Thursday, May 24, 2007

Genocide or mass murder?

Genocide or mass murder?

the full version of the Guardian Comment is Free post on genocide and its abuses

A seminar recently discussed whether Serbia was guilty of 'genocide' - useful semantic debate or merely quest for an acceptable euphemism?
Ian Williams


May 23, 2007 5:00 PM

On Tuesday, there was a seminar in New York on the international court of justice verdict in the case that Bosnia brought against Serbia for genocide. The ICJ's longest ever case, this was the first time that the often-cited but never implemented 1948 genocide convention was brought against a state.

Participants tried to make sense of the verdict which, confusingly, found Serbia under Milosevic guilty of aiding and abetting an act of genocide, but not guilty of the act itself, even though the court found that the military and police of the Republika Srpska, the Serb entity that Dayton created in Bosnia, had indeed committed genocide.

"Genocide" is a big issue, perhaps too big. In Cambodia this week, survivors demonstrated at the killing fields to speed up the long delayed trials of the Khmer Rouge leaders. Darfur's attritional mass murder continues amid arguments about whether it qualifies as genocide. Supporters of Kosovan independence invoke alleged Serb genocide against Albanians to overrule Serbia's residual claims of sovereignty. Supporters of Israel call on Hitler's genocide as support for their claims to be a special case in international law.

Apart from the emotional significance of the concept, Bosnia had good technical reasons for using the genocide convention: it creates legal obligations on its signatories since it says that states have a duty to intervene and prevent it and gave Sarajevo a legal lever to take the case to the ICJ. It was to avoid those duties that the Clinton administration deliberately avoided using the G-word over Rwanda.

In the postwar period, the presence of the Soviet Union in the United Nations clearly inhibited any definition in the convention that would, for example, cover mass murder of Kulaks for political or social engineering purposes rather than ethnic reasons and the evil ingenuity of modern murderous politicians has outpaced the legal inventiveness of lawyers and diplomats. Death comes in 10,000 ways and the word "genocide" has become like "terrorism", a way to evade the awful reality of savagery, torture, murder and rape.

When the UN experts returned from Darfur and said that what was happening there was mass murder and crimes against humanity, but no genocide, across the US in particular it was treated as another excuse to bash the UN. The only consolation for the thousands of Arabic-speaking Muslim Africans being killed by Arabic-speaking Muslim Africans is that if their deaths were genocide it created legal responsibility on the rest of the world to do something about. Seeing how the global community acquitted itself in Rwanda and Bosnia, that is small consolation indeed.

Like squabbles over the definitions of terrorism or freedom fighter, arguments about what constitutes genocide increasingly obscure the real issue, which is murder. The peculiar forms of Balkan revisionism and argument over what is or isn't genocide obscure the reality of the victims who rotted in the festering mass graves that continue to be uncovered.

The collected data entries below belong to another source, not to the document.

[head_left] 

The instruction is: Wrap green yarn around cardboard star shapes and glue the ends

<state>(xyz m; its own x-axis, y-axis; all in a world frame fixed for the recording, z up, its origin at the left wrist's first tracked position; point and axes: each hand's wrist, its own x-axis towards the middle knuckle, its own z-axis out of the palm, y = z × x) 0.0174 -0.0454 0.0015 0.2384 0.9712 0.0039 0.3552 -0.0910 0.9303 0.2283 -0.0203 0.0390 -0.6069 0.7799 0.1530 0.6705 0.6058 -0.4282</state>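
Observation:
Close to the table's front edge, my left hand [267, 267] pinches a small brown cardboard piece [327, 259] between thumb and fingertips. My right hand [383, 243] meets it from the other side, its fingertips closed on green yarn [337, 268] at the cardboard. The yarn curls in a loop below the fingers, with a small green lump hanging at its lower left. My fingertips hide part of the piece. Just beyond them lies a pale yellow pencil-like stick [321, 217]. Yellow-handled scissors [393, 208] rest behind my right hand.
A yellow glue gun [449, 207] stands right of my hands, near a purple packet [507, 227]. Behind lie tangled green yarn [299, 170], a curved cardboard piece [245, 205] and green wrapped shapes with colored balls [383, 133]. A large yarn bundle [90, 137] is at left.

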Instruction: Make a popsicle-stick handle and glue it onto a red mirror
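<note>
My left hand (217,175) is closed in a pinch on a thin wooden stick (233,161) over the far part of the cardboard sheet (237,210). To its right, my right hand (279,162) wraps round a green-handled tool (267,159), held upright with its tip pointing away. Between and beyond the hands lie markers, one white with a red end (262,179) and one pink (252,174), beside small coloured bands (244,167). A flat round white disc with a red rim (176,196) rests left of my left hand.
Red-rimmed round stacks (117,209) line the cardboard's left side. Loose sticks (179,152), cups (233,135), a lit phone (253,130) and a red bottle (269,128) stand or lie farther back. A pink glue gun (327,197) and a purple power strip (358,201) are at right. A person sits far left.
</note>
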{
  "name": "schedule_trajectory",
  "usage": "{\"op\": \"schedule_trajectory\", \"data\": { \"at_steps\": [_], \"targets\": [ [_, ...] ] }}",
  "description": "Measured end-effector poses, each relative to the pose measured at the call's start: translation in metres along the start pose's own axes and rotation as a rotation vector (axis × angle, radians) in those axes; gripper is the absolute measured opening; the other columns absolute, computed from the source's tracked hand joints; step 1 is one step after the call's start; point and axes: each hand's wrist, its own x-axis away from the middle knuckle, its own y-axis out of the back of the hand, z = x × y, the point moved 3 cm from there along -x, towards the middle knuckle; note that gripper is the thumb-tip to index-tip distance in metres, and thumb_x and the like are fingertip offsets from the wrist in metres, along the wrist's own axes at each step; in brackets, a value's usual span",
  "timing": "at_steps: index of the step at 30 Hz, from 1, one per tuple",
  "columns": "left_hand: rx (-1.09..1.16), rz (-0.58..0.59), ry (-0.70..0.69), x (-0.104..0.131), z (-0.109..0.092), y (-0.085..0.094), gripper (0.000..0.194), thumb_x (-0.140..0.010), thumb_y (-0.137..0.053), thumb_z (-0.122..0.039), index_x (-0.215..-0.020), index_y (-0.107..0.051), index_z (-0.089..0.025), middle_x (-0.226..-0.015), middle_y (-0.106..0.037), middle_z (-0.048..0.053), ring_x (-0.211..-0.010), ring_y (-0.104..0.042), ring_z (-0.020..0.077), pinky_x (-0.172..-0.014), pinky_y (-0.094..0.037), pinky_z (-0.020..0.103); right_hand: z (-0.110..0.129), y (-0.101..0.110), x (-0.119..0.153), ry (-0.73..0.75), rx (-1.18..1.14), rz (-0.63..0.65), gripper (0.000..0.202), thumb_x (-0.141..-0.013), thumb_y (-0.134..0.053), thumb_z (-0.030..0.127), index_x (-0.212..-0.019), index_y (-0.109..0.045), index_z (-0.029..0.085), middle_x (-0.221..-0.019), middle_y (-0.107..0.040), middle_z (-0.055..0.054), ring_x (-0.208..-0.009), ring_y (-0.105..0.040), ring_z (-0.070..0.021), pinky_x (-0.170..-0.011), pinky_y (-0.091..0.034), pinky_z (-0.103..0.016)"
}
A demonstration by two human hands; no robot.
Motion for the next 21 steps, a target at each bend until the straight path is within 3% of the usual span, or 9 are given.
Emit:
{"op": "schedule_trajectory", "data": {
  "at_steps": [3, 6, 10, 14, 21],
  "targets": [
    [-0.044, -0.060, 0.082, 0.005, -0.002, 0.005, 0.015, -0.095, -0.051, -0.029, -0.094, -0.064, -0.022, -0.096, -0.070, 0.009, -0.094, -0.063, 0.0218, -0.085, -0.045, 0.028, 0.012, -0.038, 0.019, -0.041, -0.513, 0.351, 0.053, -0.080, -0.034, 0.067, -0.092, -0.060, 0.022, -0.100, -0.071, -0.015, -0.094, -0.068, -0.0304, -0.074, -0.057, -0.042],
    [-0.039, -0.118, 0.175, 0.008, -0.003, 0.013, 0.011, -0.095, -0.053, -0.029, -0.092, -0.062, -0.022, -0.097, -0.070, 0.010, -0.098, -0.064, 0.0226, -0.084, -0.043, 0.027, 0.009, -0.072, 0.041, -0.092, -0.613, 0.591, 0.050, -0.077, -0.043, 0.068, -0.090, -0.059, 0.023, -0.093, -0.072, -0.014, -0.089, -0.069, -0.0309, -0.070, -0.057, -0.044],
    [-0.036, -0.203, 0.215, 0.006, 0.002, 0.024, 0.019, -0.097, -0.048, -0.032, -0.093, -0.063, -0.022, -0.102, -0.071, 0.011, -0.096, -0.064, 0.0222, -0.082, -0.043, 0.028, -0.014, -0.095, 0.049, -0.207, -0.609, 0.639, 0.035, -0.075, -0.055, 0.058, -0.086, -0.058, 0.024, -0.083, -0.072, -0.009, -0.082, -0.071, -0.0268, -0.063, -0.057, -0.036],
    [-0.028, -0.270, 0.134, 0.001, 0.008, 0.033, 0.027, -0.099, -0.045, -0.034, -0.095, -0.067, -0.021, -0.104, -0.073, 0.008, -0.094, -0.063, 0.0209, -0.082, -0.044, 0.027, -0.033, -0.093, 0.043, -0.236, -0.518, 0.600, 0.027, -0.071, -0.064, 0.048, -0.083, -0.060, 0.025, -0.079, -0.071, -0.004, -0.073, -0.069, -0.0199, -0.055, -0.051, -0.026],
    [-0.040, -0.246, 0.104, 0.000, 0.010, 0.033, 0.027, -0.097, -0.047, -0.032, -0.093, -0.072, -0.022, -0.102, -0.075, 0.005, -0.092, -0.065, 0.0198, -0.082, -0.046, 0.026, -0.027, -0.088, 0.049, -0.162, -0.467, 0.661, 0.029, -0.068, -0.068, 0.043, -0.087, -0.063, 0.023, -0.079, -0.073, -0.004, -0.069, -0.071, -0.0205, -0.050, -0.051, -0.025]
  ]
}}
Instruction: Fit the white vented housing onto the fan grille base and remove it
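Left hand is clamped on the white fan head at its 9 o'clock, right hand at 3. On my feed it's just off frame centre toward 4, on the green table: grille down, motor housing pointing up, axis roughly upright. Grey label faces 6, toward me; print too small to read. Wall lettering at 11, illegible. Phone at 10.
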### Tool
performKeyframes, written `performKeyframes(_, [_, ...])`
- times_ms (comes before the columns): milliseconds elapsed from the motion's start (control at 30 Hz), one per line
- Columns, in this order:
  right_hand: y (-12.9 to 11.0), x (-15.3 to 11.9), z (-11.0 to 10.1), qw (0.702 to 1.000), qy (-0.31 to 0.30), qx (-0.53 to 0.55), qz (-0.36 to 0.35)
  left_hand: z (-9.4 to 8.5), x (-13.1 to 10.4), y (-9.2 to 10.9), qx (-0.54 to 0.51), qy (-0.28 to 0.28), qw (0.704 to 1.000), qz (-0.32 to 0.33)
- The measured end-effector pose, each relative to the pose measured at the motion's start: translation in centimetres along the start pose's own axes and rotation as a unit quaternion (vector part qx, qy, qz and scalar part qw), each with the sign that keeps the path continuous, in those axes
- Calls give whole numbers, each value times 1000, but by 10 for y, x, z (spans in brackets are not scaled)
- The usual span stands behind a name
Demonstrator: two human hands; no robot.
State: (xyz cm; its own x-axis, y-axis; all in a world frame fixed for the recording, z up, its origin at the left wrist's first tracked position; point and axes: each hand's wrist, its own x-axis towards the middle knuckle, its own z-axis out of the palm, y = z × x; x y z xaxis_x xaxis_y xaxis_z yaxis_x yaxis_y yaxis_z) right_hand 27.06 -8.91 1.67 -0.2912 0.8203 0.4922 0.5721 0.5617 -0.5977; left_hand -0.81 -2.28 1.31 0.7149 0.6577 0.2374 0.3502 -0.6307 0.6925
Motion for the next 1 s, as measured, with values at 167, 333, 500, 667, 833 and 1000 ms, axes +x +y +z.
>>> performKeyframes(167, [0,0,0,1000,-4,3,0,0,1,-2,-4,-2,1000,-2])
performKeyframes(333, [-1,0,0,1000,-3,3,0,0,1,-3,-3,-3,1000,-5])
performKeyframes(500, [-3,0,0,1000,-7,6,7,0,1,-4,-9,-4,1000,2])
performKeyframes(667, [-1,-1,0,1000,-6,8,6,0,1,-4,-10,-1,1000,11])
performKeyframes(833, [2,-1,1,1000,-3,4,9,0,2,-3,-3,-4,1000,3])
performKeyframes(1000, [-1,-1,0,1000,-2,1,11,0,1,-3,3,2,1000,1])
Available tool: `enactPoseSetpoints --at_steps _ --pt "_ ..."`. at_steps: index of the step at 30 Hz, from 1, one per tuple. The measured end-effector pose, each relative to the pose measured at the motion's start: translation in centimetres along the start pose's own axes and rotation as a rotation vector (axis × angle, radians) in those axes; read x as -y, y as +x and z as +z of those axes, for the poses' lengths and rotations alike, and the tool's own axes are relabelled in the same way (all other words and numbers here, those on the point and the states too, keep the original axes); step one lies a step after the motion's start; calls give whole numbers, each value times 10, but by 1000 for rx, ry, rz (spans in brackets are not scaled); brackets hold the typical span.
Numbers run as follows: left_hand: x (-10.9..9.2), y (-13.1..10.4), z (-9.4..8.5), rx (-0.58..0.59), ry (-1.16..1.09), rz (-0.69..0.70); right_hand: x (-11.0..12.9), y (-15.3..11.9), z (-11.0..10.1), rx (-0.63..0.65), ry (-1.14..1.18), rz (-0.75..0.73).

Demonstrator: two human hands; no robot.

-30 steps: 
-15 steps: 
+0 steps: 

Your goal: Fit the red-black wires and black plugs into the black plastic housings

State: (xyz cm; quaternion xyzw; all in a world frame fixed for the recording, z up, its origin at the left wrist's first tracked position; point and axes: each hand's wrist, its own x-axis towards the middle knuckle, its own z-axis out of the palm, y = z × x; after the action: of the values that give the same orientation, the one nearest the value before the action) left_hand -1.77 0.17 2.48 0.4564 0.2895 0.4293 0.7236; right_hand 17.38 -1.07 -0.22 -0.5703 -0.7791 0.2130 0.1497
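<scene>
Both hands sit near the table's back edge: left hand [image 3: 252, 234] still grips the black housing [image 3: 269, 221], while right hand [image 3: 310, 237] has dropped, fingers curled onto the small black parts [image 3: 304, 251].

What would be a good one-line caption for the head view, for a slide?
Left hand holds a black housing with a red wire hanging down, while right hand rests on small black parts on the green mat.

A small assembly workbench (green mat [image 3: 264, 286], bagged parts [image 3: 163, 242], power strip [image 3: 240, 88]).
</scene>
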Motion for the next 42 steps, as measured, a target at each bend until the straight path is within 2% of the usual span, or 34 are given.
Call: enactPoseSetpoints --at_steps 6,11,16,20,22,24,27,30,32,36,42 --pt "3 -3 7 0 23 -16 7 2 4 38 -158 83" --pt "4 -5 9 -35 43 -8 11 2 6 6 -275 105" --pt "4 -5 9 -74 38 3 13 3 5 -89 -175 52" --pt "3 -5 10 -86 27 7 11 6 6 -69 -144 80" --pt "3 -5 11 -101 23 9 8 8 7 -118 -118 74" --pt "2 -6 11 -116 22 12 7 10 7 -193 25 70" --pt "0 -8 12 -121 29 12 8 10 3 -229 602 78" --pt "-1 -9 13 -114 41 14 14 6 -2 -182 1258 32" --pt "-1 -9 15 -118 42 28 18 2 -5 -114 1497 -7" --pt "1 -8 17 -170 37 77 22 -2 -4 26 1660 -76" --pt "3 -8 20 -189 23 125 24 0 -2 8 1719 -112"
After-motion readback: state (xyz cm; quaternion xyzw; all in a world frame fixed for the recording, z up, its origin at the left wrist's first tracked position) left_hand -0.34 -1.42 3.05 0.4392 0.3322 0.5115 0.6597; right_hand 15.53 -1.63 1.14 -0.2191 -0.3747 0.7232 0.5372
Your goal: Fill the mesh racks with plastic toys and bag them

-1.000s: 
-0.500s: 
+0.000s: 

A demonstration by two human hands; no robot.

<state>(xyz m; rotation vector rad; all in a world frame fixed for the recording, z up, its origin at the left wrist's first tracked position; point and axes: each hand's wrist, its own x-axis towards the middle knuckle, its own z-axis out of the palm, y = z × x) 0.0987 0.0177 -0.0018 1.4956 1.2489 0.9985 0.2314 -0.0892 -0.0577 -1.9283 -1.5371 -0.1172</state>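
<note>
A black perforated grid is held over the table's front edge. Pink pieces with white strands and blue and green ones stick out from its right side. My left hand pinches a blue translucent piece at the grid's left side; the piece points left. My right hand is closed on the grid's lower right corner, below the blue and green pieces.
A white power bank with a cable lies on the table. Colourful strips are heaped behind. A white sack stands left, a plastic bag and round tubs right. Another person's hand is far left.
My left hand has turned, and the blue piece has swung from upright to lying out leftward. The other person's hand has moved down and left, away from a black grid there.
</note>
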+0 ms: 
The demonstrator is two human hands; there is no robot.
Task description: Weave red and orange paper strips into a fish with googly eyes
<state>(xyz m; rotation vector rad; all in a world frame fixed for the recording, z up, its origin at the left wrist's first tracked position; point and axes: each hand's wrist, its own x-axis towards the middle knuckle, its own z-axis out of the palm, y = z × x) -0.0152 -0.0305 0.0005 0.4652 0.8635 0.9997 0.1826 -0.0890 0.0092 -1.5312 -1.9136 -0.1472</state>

Since the UN general assembly in 2005 redefined the UN charter with the "Responsibility to Protect", there is less need or excuse for invoking the genocide convention. Crimes against humanity inside a state now constitute a threat to peace and security that the security council can act against.

One might argue that, as in US law, a crime motivated by racial hatred deserves extra punishment, but the problem in international law has not been the degree of punishment for crimes against humanity: it has been the absence of any reckoning whatsoever. Mass murder is wrong, and it is time to stop the semantic quibbles and put a brake on what Mary Robinson called the "Cycle of Impunity".